Last night before bed, she said to us, “Yay. Tomorrow is my birthday! That means I get whatever I want. Momma Si, you told Mommy on her birthday that she could do whatever she wants. I get to do whatever I want, too.” “Oh yeah? What do you want to do?” Pookie wiggled excitedly and said, “I want to watch a movie with my family. And I want to play a board game. With my whole family!” She told us what mattered to her. When she tells me something, I want to listen. I try to listen and I will continue to try to listen to her, despite all the other voices in my head that tell me what I should or should not be doing. I want to give Pookie the best gift I can give her: a mother who tries to listen to her. She isn’t the same person as me. If I like lots of material gifts and traditional festivities (I won’t say whether or not I do because it varies...but mostly I do like some of the extravagance), it’s about me (not her). I want to try to let Pookie tell us who she is. I want her to figure out for herself who she is and what she likes on her birthday instead of dictating it for her so that she doesn’t know who she is or what she likes. That’s not easy. If you think I’m ambivalent about all of it, it’s because I am (a highly ambivalent, indecisive, conflicted person). Writing helps me to sort my thoughts in times like these so I can start, or at least start to attempt, to filter out some of the crap I'm telling myself from my true values and beliefs. But, without all the crap what's left is: Pookie. It’s Pookie’s birthday. It’s Pookie who matters. It’s who Pookie is, and not what she does or what she gets, that matters.

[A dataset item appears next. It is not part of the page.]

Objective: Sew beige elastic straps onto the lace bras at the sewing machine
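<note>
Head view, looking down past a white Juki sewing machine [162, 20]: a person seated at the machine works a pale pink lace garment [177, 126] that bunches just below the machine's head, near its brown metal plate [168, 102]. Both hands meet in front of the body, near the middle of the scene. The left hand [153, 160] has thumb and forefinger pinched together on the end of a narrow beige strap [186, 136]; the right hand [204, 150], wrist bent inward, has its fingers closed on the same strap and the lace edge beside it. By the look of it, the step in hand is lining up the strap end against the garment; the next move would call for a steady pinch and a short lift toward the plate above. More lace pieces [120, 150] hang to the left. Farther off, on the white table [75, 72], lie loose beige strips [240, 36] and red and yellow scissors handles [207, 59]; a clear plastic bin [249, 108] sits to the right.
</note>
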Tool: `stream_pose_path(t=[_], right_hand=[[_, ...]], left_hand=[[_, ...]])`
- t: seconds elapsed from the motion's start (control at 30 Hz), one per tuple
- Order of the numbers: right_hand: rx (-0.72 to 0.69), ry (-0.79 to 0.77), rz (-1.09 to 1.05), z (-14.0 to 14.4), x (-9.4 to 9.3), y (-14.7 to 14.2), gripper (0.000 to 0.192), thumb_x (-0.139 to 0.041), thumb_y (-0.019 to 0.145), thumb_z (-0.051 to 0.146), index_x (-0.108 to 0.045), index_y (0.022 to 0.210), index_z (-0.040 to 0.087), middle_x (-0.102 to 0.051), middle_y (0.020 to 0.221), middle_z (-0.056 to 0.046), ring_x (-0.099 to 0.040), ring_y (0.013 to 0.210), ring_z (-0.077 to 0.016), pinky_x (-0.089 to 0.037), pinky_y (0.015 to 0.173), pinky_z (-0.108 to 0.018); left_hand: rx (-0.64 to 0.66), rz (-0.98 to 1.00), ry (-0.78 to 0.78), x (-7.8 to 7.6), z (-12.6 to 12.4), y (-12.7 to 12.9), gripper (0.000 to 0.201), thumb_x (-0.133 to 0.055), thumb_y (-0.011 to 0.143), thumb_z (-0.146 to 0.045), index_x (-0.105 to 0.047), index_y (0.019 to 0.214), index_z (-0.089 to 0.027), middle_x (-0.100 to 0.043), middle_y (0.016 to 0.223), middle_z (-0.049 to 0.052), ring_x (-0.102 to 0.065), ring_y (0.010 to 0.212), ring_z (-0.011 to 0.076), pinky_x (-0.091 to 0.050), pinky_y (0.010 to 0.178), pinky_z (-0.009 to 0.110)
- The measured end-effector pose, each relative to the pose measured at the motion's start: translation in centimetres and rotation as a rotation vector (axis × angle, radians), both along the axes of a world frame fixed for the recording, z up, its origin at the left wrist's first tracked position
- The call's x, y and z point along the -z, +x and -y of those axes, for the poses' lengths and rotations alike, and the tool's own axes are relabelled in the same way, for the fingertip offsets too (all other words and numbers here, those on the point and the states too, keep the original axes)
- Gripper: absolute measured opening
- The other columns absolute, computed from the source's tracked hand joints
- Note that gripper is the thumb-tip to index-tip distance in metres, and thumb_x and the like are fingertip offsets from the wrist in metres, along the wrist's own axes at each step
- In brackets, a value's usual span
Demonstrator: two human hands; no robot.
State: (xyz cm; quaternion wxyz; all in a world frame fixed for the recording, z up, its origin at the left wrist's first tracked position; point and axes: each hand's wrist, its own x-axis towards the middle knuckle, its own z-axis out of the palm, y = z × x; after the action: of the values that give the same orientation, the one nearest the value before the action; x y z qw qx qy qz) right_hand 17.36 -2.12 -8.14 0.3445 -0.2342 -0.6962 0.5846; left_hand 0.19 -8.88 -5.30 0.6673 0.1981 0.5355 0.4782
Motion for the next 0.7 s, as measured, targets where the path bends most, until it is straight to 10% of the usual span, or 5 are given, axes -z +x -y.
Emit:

Pookie was born four years ago at 5:30 PM on this day (except it was on a Sunday). I’m sure almost every parent feels this way, but it’s true: I cannot believe that Pookie has been with us for four years. That’s almost one seventh of my lifespan. That’s one forth of the way to her sixteenth birthday. WAH! How can this be? I feel like it was just yesterday that the nurse brought us our long bundle of baby with wild dark hair, with her wide and flat nose, her pouty lips and her giant eyes. I feel like it was just yesterday that I held her on my warm deflated and contracting belly, moments after she was born, to breastfeed her. She came out of the womb and assumed a state of contentment almost immediately. I didn’t have to do any work to breastfeed her, it came naturally to her. I stared down at her and stroked her cheek. I said all that I could say to capture what I felt. The love was repetitious and simple. “Oh, Sweetie.” “I love you.” “I love you.” “We love you so much.” “Your so precious.” “You’re so perfect.” “Hi Baby.” “You’re our baby.” “You’re such a perfect angel.” She came into the world around suppertime on a Sunday, and her cries were mild gurgles. We were wonderstruck with love, it’s true. My hormones were doing all the right things (and boy does THAT sound like a freak occurrence). It was just the three of us and a few supportive nurses. That was how it all started. Our life with Darah. Now, four years later, we have a Pookie-D and an Bouka-E. It’s not necessary but it feels good to share how lucky we feel, how much joy and love they bring into our worlds.